Stages of Dying

Introduction

Medical professionals in all disciplines work with dying patients and doing so effectively is difficult. In the context of death and dying, patients, their loved ones, and the health care team must shift their goals. Where treating acute and chronic illness usually involves finding a tolerable path to eliminating or preventing the progression of a condition, treating terminal illness must involve preparing for death as well as efforts to mitigate symptoms. Understanding the experience of dying and grief allows providers to support the unique needs of patients, their loved ones, and other members of the healthcare team.[1][2][3]

Function

The most commonly taught system for understanding the process of dying was introduced by Dr. Elizabeth Kubler-Ross in her 1969 book, On Death and Dying. The book explored the experience of dying through interviews with terminally ill patients and described Five Stages of Dying: Denial, Anger, Bargaining, Depression, and Acceptance (DABDA). Kubler-Ross and others subsequently applied her model to the experience of loss in many contexts, including grief and other significant life changes, such as limb amputation or loss of a job. Though the stages are frequently interpreted strictly, with an expectation that patients pass through each in sequence, Kubler-Ross noted that this was not her contention and that individual patients could manifest each stage differently, if at all. The model, which was the result of a qualitative and experiential study, was purposely personal and subjective and should not be interpreted as natural law. Rather, the stages provide a heuristic for patterns of thought and behavior, common in the setting of terminal illness, which may otherwise seem atypical. Facility with these patterns can help health care providers provide empathy and understanding to patients, families, and team members for whom these patterns may cause confusion and frustration.

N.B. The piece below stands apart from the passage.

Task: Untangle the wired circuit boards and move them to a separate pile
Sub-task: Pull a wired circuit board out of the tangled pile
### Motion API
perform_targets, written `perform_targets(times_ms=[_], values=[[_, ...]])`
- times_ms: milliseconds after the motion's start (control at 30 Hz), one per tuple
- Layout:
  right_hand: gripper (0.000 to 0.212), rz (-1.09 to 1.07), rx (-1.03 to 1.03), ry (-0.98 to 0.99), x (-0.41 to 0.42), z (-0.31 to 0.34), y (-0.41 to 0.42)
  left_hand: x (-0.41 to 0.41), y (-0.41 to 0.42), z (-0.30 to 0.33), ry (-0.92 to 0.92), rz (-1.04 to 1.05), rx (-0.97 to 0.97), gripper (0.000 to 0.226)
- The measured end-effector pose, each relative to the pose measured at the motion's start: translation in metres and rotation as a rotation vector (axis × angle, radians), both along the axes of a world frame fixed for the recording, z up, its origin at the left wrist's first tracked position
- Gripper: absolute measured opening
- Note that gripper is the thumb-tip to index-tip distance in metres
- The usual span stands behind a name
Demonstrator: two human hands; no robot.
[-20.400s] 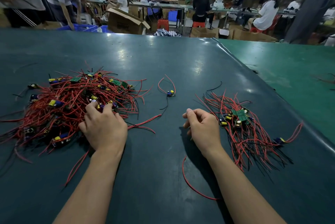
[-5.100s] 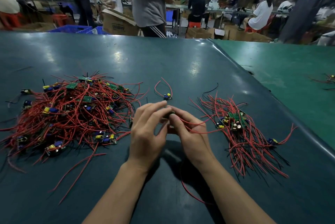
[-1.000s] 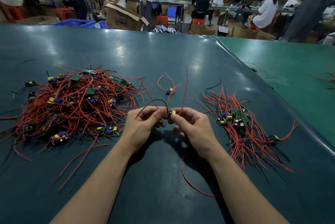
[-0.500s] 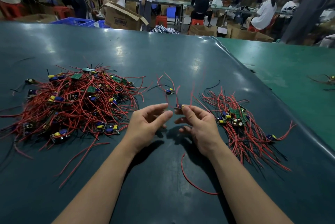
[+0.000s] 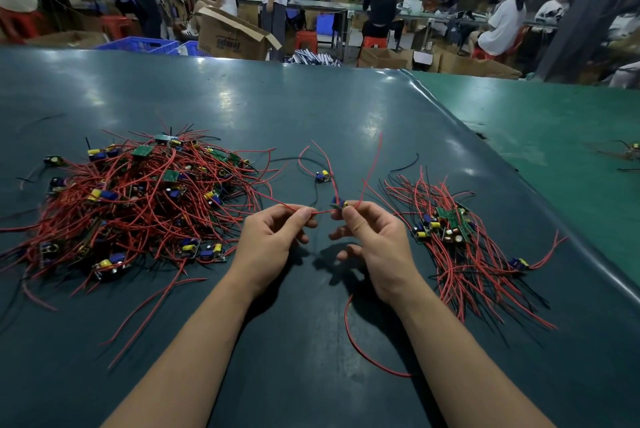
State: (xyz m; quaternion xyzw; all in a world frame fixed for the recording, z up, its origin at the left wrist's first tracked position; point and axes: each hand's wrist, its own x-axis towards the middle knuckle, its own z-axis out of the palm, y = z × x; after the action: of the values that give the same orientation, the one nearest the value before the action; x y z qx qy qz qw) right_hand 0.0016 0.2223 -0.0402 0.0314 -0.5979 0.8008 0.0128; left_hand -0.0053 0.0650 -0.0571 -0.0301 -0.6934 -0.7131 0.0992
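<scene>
A big tangled heap of small circuit boards [image 5: 138, 199] with red and black wires lies on the left of the dark green table [image 5: 311, 109]. A smaller sorted pile [image 5: 453, 233] lies on the right. Between them, above the table, my right hand [image 5: 374, 240] pinches one small board [image 5: 339, 204] whose red wires stick up. My left hand [image 5: 273, 240] pinches a red wire [image 5: 311, 211] that runs to that board. One lone board [image 5: 322, 177] with its wires lies just beyond my hands.
A loose red wire [image 5: 363, 351] curves on the table under my right forearm. A lighter green table [image 5: 554, 136] adjoins on the right with a few wired parts [image 5: 628, 152]. Cardboard boxes [image 5: 232, 36], blue crates and several working people fill the background.
My left hand, open half a second ago, has closed on a red wire of the board in my right hand. Both hands stay between the two piles.
</scene>
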Motion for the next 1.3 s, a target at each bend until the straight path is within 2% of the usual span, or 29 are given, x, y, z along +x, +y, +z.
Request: perform_targets(times_ms=[133,200,367,567,700,800,1000,1133,1300], values=[[0.013,-0.025,-0.243,-0.013,-0.006,0.003,0.0,-0.002,-0.002,0.0,-0.045,0.061,0.076,0.016],[0.014,-0.047,-0.299,-0.005,-0.008,0.005,0.003,-0.002,-0.002,0.0,-0.053,0.071,0.081,0.016],[0.006,-0.126,-0.276,-0.028,-0.01,0.006,0.005,0.0,0.0,0.001,-0.034,0.038,0.044,0.012],[0.005,-0.103,-0.185,-0.058,-0.004,0.005,0.003,0.002,0.0,0.004,-0.039,0.037,0.062,0.015],[0.017,-0.104,-0.227,0.003,-0.003,0.007,-0.001,0.003,-0.002,0.004,-0.031,0.054,0.087,0.015],[0.017,-0.086,-0.242,0.021,-0.003,0.008,-0.001,0.004,-0.001,0.005,-0.022,0.018,0.073,0.016],[0.027,-0.011,-0.245,-0.054,0.001,0.003,-0.001,0.007,0.0,0.006,0.046,-0.078,0.017,0.017],[0.029,-0.019,-0.259,-0.026,-0.001,0.0,0.001,0.005,-0.002,0.005,0.025,-0.049,0.012,0.02],[0.026,0.027,-0.166,0.001,0.002,-0.004,0.003,0.009,-0.002,0.005,0.067,-0.146,0.032,0.014]])
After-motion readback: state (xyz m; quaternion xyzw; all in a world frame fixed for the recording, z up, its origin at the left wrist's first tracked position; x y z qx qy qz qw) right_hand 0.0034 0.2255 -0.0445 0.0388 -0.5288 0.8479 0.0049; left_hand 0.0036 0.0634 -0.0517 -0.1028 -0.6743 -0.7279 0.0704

Kubler-Ross’s Five Stages of Dying

Denial is a common defense mechanism used to protect oneself from the hardship of considering an upsetting reality. Kubler-Ross noted that after the initial shock of receiving a terminal diagnosis, patients would often reject the reality of the new information. Patients may directly deny the diagnosis, attribute it to faulty tests or an unqualified physician, or simply avoid the topic in conversation. While persistent denial may be deleterious, a period of denial is quite normal in the context of terminal illness and could be important for processing difficult information. In some contexts, it can be difficult to distinguish denial from a lack of understanding and this is one of many reasons that upsetting news should always be delivered clearly and directly. However, unless there is adequate reason to believe the patient truly misunderstands, providers do not need to repeatedly reeducate patients about the truth of their diagnosis, though recognizing the potential confusion can help balance a patient’s right to be informed with their freedom to reconcile that information without interference.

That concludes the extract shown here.